# *58 for general multiples (2023)

## introduction

We carried out electrical dipole, magnetic dipole and electrical radiation: quadrupol. What higher contributions? The techniques used so far in the really appropriate sand$- -$We have to be more systematic.Spherical vector harmonic, that appear in other areas, the dynamics of exposure fluids.

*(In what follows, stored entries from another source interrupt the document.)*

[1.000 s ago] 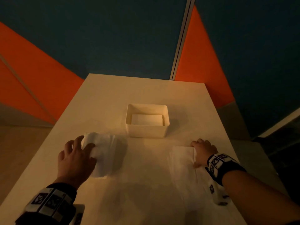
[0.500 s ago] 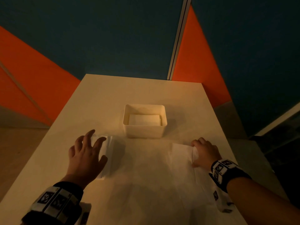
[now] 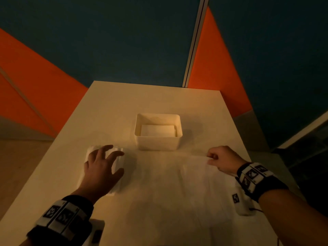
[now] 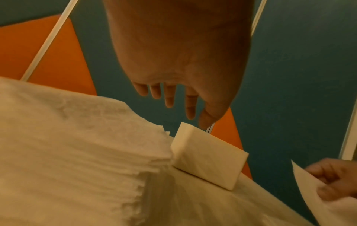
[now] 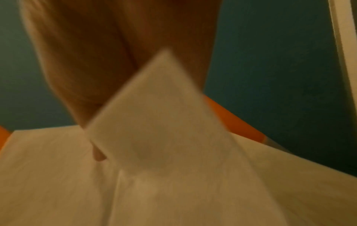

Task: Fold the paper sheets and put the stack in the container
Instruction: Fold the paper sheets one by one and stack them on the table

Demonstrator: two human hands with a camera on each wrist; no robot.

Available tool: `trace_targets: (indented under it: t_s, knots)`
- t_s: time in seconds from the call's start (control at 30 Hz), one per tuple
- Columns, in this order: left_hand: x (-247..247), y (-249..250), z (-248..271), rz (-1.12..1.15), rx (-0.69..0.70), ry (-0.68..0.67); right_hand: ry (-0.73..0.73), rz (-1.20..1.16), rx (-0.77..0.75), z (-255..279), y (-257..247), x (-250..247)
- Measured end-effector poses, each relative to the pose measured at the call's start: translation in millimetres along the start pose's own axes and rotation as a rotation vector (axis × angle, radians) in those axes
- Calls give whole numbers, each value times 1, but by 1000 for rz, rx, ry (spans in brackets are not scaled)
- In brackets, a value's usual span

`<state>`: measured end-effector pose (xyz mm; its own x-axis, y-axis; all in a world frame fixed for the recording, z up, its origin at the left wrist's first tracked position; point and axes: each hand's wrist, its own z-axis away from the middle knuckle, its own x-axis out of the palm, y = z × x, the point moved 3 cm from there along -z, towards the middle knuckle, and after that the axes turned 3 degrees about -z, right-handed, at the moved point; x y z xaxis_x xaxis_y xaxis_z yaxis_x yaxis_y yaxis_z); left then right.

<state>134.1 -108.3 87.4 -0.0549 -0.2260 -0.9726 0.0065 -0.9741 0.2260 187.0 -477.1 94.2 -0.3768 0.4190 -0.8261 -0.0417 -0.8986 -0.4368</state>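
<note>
A white container [image 3: 158,143] stands mid-table with folded paper [image 3: 157,130] lying in it. To its left lies a thick stack of white sheets [image 3: 117,164], also seen in the left wrist view as the stack [image 4: 77,145]. My left hand [image 3: 103,166] is spread over the stack with straight fingers [image 4: 169,97]; whether it touches I cannot tell. On the right a single sheet [image 3: 195,176] lies on the table. My right hand [image 3: 220,158] is curled and pinches its far right corner, which is lifted [image 5: 164,119].
The pale table [image 3: 150,100] ends at blue and orange wall panels [image 3: 124,41] behind. Its right edge runs close beside my right wrist. Bare tabletop lies between the stack and the single sheet.
My left hand slid forward from the stack's left edge to lie spread over it. My right hand went from flat on the sheet to curled, lifting its corner.
</note>
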Motion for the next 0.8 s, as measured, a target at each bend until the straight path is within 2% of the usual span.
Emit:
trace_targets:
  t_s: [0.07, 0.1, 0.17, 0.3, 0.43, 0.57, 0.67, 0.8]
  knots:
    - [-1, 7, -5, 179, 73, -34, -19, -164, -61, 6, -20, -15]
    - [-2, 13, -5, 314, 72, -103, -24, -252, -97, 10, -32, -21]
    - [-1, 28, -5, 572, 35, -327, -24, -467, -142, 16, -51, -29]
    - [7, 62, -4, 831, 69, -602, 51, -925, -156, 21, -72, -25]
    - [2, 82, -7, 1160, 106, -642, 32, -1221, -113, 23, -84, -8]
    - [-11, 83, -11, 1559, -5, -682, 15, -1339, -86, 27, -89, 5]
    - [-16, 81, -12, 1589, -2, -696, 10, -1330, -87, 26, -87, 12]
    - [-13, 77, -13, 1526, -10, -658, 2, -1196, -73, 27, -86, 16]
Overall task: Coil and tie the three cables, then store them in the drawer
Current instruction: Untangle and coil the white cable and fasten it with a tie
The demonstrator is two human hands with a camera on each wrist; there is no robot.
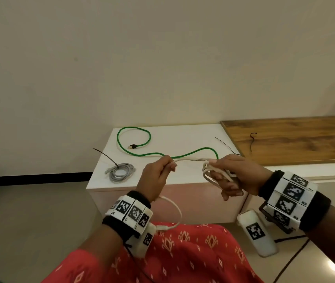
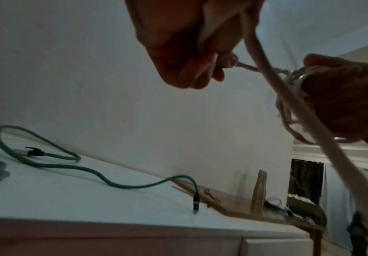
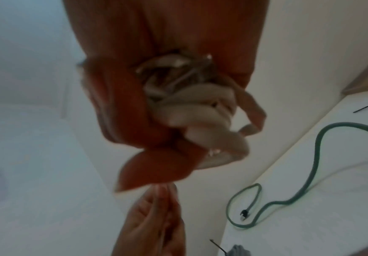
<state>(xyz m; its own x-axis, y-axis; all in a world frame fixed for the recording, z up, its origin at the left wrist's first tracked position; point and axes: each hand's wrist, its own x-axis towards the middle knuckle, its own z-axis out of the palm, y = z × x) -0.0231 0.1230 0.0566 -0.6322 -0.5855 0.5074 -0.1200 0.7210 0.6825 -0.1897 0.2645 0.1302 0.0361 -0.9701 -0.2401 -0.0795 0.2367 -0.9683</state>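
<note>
Room: plain cream wall behind a low white cabinet [image 1: 182, 137], with a wooden top [image 1: 297, 137] butting against its right side.
Left hand [image 1: 158, 176]: curled around the white cable [image 1: 189, 158], pinching it near the fingertips; the free tail loops down past the wrist to the red patterned lap [image 1: 172, 258].
Right hand [image 1: 236, 176]: fingers wrapped around the coiled loops of the same cable, a short taut length running across to the left hand.
Grey cable [image 1: 120, 171]: already coiled on the cabinet's near-left corner, a black tie [image 1: 106, 156] sticking up out of it.
Green cable [image 1: 140, 148]: loose and uncoiled along the back of the cabinet top, one plug [image 1: 132, 146] lying inside its own loop.
Spare ties: one black tie [image 1: 226, 146] on the cabinet behind the right hand, another [image 1: 252, 141] on the wooden top.
Drawer: I cannot make out any drawer line on the cabinet front from where I stand.
Risk, loops: I reckon if the right hand eases off while reaching for a tie, the white coils spring open and the winding is lost.
Risk, tail: the hanging end could snag on the left wristband or the lap and drag the coil askew.
Risk, edge: the grey bundle sits close to the front-left edge; a sweeping wrist might knock it to the floor.
Open room: the middle of the cabinet top is free for setting the coil down; the wall closes off the back, and the floor to the left is bare.
</note>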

We see that this Abelaw.jackson continues to find energy and angle impulse (Wedon does not do this here).Brown presented, theCommentThe"Jackson's algebra is more than one bit." These superior multipoles are not taken into account in Landaus Buch or Likharev Stonybrooks notes and they optionally opened. They were used more often in core physics than now.

However, for the highest multipoles we are interested in inspection fronts (but it is not symmetrically spherical!). In the distant radiation zone we will have waves that seem very similar to the waves of the family level.

It does not conclude that the$\stackrel{\to }{\mathrm{mi}}, So,\stackrel{\to }{H}$The fields have no components to spread$- -$It is fair that these components are getting smaller and smaller (factor$\sim 1/\mathrm{Riñonal}$) With regard to the transverse components during the wave, and these components play an important role in radiation of the angle impulse.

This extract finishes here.